## [Aim of the exercise]
Where a picture appears, leave it out, and transcribe all the lines below exactly.

Source records
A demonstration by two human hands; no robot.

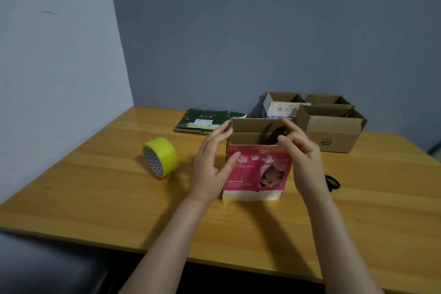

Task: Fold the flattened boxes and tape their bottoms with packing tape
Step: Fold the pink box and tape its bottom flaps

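Observation:
A pink printed box (256, 174) stands upright on the wooden table (119, 198), its top flaps up and yellowish tape along its bottom edge. My left hand (212, 167) is beside the box's left wall, fingers spread, thumb touching the front face. My right hand (300, 157) is at the box's right top corner, fingers apart, holding nothing that I can see. A roll of yellow packing tape (161, 157) lies on its edge to the left. A stack of flattened boxes (205, 122), the top one green, lies behind.
Several erected brown boxes (334, 126) stand at the back right, one holding a white and blue carton (279, 108). A dark scissors-like object (333, 182) lies partly hidden behind my right wrist. Walls close off the left and back. A dark chair (47, 267) sits at lower left.

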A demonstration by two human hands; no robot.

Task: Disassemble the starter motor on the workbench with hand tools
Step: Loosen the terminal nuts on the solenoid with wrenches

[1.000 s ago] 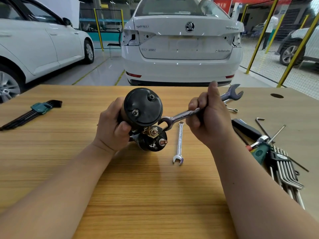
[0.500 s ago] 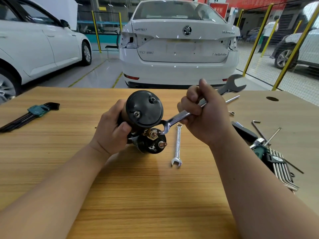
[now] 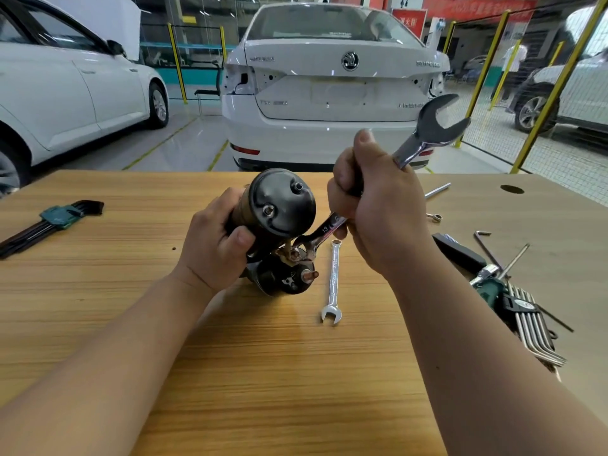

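Wrench (image 3: 332, 230) handle swung upward; right hand (image 3: 378, 205) grip clamped on it, left hand (image 3: 214, 248) clamped on starter motor (image 3: 279, 209).

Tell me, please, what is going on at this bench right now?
A person is taking apart a starter motor on a wooden workbench. The left hand grips the motor's body, while the right hand holds a wrench whose lower end sits on a nut at the terminal post between the two black housings. A smaller wrench lies beside the motor, untouched, and hex keys lie off to the left.
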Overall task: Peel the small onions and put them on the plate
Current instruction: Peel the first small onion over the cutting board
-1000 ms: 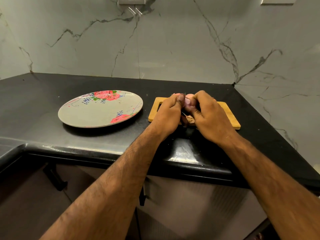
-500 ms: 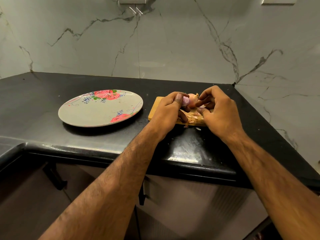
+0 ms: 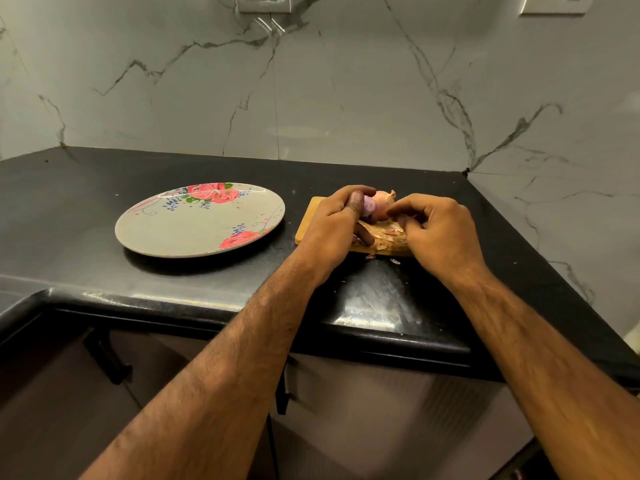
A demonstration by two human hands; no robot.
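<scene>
My left hand (image 3: 337, 220) grips a small onion (image 3: 377, 206) over the wooden cutting board (image 3: 310, 225); the onion's left part shows purple flesh, its right part still wears papery pink skin with a dry tip. My right hand (image 3: 438, 230) is just right of it, fingers curled, fingertips close to the onion's skin and over the board; whether it pinches a bit of skin I cannot tell. Loose peel scraps (image 3: 389, 237) lie on the board. The grey plate (image 3: 194, 230) with red flowers sits to the left with nothing on it.
The black counter (image 3: 104, 271) ends in a rounded front edge near me. A few skin flakes (image 3: 394, 260) lie on the counter in front of the board. Marble walls close the back and right sides; cabinet fronts lie below the counter.
My right hand drew away from the onion to the right, then lowered toward the board. Peel scraps now show on the board. My left hand kept its hold on the onion.
</scene>
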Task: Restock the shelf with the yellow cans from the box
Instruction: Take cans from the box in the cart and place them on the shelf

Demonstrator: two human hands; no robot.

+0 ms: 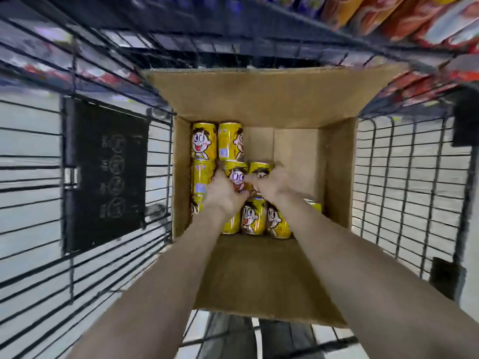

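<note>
Head view: your left hand (225,194) curls round a yellow can (237,177) in the box (339,177); your right hand (272,183) covers the neighbouring can (260,167) at its 3 o'clock, grip too blurred to tell. Cans lie flat, long axes toward 12 o'clock.

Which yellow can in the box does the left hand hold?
The centre can, second from the left in the middle row; only this one is gripped by the left hand.

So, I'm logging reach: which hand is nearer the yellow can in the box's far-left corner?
Left. The left hand grips a middle can just this side of the corner can; the right hand lies further right, beyond that middle can.
</note>
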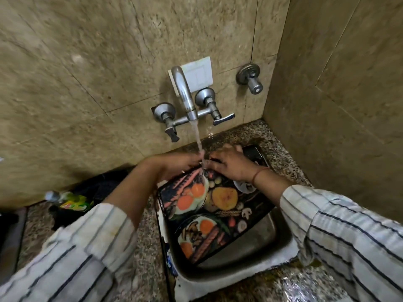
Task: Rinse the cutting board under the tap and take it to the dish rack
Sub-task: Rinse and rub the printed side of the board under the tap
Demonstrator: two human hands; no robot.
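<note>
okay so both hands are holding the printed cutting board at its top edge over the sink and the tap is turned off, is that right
Not quite: the tap is running. The head view shows water falling from it onto the cutting board. Both the left hand and right hand do hold its top edge over the sink.

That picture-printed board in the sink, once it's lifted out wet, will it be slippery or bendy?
Likely slippery: the tap's stream runs over the board, whose printed face looks glossy. Probably stiff, since it spans the sink tilted without sagging. Both hands, left and right, at its top edge suggest two-handed handling.
</note>
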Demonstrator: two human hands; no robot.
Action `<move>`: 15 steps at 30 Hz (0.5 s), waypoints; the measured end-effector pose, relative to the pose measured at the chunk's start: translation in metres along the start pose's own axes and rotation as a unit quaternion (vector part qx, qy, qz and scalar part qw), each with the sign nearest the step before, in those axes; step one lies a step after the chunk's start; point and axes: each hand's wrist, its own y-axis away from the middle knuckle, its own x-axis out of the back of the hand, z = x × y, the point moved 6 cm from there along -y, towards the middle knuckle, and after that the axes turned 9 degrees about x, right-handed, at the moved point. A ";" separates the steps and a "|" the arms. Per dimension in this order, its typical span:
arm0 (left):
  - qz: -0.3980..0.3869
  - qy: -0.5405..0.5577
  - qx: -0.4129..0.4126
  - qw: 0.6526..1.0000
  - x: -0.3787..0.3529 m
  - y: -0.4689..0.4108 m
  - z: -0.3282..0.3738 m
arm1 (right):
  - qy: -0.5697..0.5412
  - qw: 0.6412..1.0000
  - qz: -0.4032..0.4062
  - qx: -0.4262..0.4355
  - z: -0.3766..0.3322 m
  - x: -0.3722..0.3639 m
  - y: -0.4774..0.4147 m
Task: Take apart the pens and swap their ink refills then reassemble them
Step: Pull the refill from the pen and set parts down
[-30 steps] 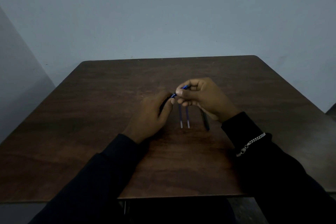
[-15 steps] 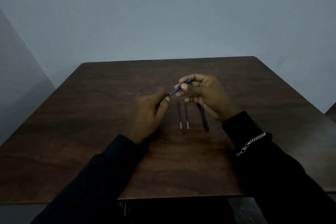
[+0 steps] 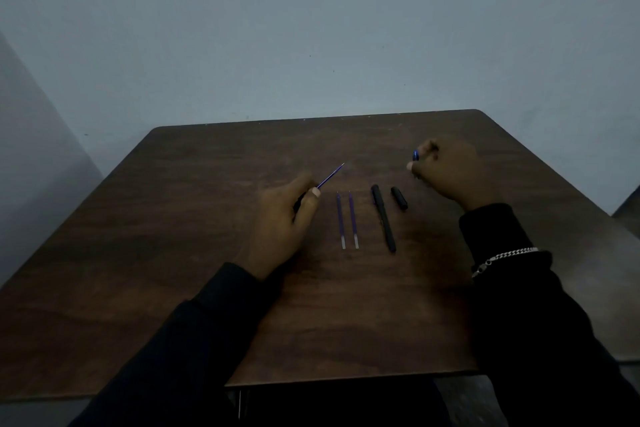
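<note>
Refills, black pen, cap lying mid-table, far tabletop seemingly open

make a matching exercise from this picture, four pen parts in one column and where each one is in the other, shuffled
Things:
1. stripped pen
2. blue tip piece
3. two loose refills
4. short black piece

Places:
A. on the table, right of the long black pen
B. gripped by the left hand
C. lying between the left hand and the long black pen
D. pinched by the right hand

Pairs: 1-B, 2-D, 3-C, 4-A
</note>
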 end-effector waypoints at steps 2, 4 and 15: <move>0.001 0.000 0.000 1.000 0.000 0.000 0.000 | 0.012 0.998 -0.050 -0.030 0.008 -0.006 0.000; 0.002 -0.003 0.000 1.000 0.000 0.000 -0.002 | 0.015 0.993 -0.094 -0.068 0.014 -0.012 0.001; 0.006 -0.011 -0.004 1.000 -0.001 -0.002 -0.006 | 0.026 0.983 -0.133 -0.120 0.024 -0.028 0.001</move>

## [Answer section]
A demonstration by two human hands; no robot.


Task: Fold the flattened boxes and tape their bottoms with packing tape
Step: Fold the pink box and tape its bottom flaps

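Observation:
A pink printed box (256, 174) stands upright on the wooden table (119, 198), its top flaps up and yellowish tape along its bottom edge. My left hand (212, 167) is beside the box's left wall, fingers spread, thumb touching the front face. My right hand (300, 157) is at the box's right top corner, fingers apart, holding nothing that I can see. A roll of yellow packing tape (161, 157) lies on its edge to the left. A stack of flattened boxes (205, 122), the top one green, lies behind.
Several erected brown boxes (334, 126) stand at the back right, one holding a white and blue carton (279, 108). A dark scissors-like object (333, 182) lies partly hidden behind my right wrist. Walls close off the left and back. A dark chair (47, 267) sits at lower left.
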
A demonstration by two human hands; no robot.

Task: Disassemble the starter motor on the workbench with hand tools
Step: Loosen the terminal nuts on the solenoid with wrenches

[1.000 s ago] 
[0.500 s ago] 
[now] 

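Wrench (image 3: 332, 230) handle swung upward; right hand (image 3: 378, 205) grip clamped on it, left hand (image 3: 214, 248) clamped on starter motor (image 3: 279, 209).

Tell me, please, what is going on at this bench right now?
A person is taking apart a starter motor on a wooden workbench. The left hand grips the motor's body, while the right hand holds a wrench whose lower end sits on a nut at the terminal post between the two black housings. A smaller wrench lies beside the motor, untouched, and hex keys lie off to the left.
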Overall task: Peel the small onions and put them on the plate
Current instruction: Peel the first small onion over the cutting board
-1000 ms: 
-500 ms: 
+0 ms: 
A demonstration by two human hands; no robot.
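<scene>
My left hand (image 3: 337, 220) grips a small onion (image 3: 377, 206) over the wooden cutting board (image 3: 310, 225); the onion's left part shows purple flesh, its right part still wears papery pink skin with a dry tip. My right hand (image 3: 438, 230) is just right of it, fingers curled, fingertips close to the onion's skin and over the board; whether it pinches a bit of skin I cannot tell. Loose peel scraps (image 3: 389, 237) lie on the board. The grey plate (image 3: 194, 230) with red flowers sits to the left with nothing on it.
The black counter (image 3: 104, 271) ends in a rounded front edge near me. A few skin flakes (image 3: 394, 260) lie on the counter in front of the board. Marble walls close the back and right sides; cabinet fronts lie below the counter.
My right hand drew away from the onion to the right, then lowered toward the board. Peel scraps now show on the board. My left hand kept its hold on the onion.
</scene>
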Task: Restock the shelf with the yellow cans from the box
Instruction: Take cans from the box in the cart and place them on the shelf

Demonstrator: two human hands; no robot.

+0 ms: 

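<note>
Head view: your left hand (225,194) curls round a yellow can (237,177) in the box (339,177); your right hand (272,183) covers the neighbouring can (260,167) at its 3 o'clock, grip too blurred to tell. Cans lie flat, long axes toward 12 o'clock.

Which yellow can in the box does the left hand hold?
The centre can, second from the left in the middle row; only this one is gripped by the left hand.

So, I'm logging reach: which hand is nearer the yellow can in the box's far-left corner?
Left. The left hand grips a middle can just this side of the corner can; the right hand lies further right, beyond that middle can.
</note>
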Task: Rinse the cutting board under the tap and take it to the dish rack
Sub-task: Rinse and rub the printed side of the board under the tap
Demonstrator: two human hands; no robot.
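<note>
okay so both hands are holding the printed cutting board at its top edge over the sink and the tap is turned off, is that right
Not quite: the tap is running. The head view shows water falling from it onto the cutting board. Both the left hand and right hand do hold its top edge over the sink.

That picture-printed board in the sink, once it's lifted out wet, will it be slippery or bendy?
Likely slippery: the tap's stream runs over the board, whose printed face looks glossy. Probably stiff, since it spans the sink tilted without sagging. Both hands, left and right, at its top edge suggest two-handed handling.
</note>
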Demonstrator: two human hands; no robot.
Action `<move>`: 15 steps at 30 Hz (0.5 s), waypoints; the measured end-effector pose, relative to the pose measured at the chunk's start: translation in metres along the start pose's own axes and rotation as a unit quaternion (vector part qx, qy, qz and scalar part qw), each with the sign nearest the step before, in those axes; step one lies a step after the chunk's start; point and axes: each hand's wrist, its own y-axis away from the middle knuckle, its own x-axis out of the back of the hand, z = x × y, the point moved 6 cm from there along -y, towards the middle knuckle, and after that the axes turned 9 degrees about x, right-handed, at the moved point. A ";" separates the steps and a "|" the arms. Per dimension in this order, its typical span:
arm0 (left):
  - qz: -0.3980..0.3869
  - qy: -0.5405..0.5577
  - qx: -0.4129..0.4126
  - qw: 0.6526..1.0000
  - x: -0.3787..0.3529 m
  - y: -0.4689..0.4108 m
  - z: -0.3282..0.3738 m
arm1 (right):
  - qy: -0.5697..0.5412
  - qw: 0.6412..1.0000
  - qz: -0.4032..0.4062
  - qx: -0.4262..0.4355
  - z: -0.3766..0.3322 m
  - x: -0.3722..0.3639 m
  - y: -0.4774..0.4147 m
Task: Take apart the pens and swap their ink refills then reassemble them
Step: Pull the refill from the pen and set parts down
[-30 steps] 
[-15 steps] 
[+0 steps] 
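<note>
Refills, black pen, cap lying mid-table, far tabletop seemingly open

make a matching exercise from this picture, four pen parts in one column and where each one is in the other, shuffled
Things:
1. stripped pen
2. blue tip piece
3. two loose refills
4. short black piece

Places:
A. on the table, right of the long black pen
B. gripped by the left hand
C. lying between the left hand and the long black pen
D. pinched by the right hand

Pairs: 1-B, 2-D, 3-C, 4-A
</note>
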 end-effector waypoints at steps 2, 4 and 15: <move>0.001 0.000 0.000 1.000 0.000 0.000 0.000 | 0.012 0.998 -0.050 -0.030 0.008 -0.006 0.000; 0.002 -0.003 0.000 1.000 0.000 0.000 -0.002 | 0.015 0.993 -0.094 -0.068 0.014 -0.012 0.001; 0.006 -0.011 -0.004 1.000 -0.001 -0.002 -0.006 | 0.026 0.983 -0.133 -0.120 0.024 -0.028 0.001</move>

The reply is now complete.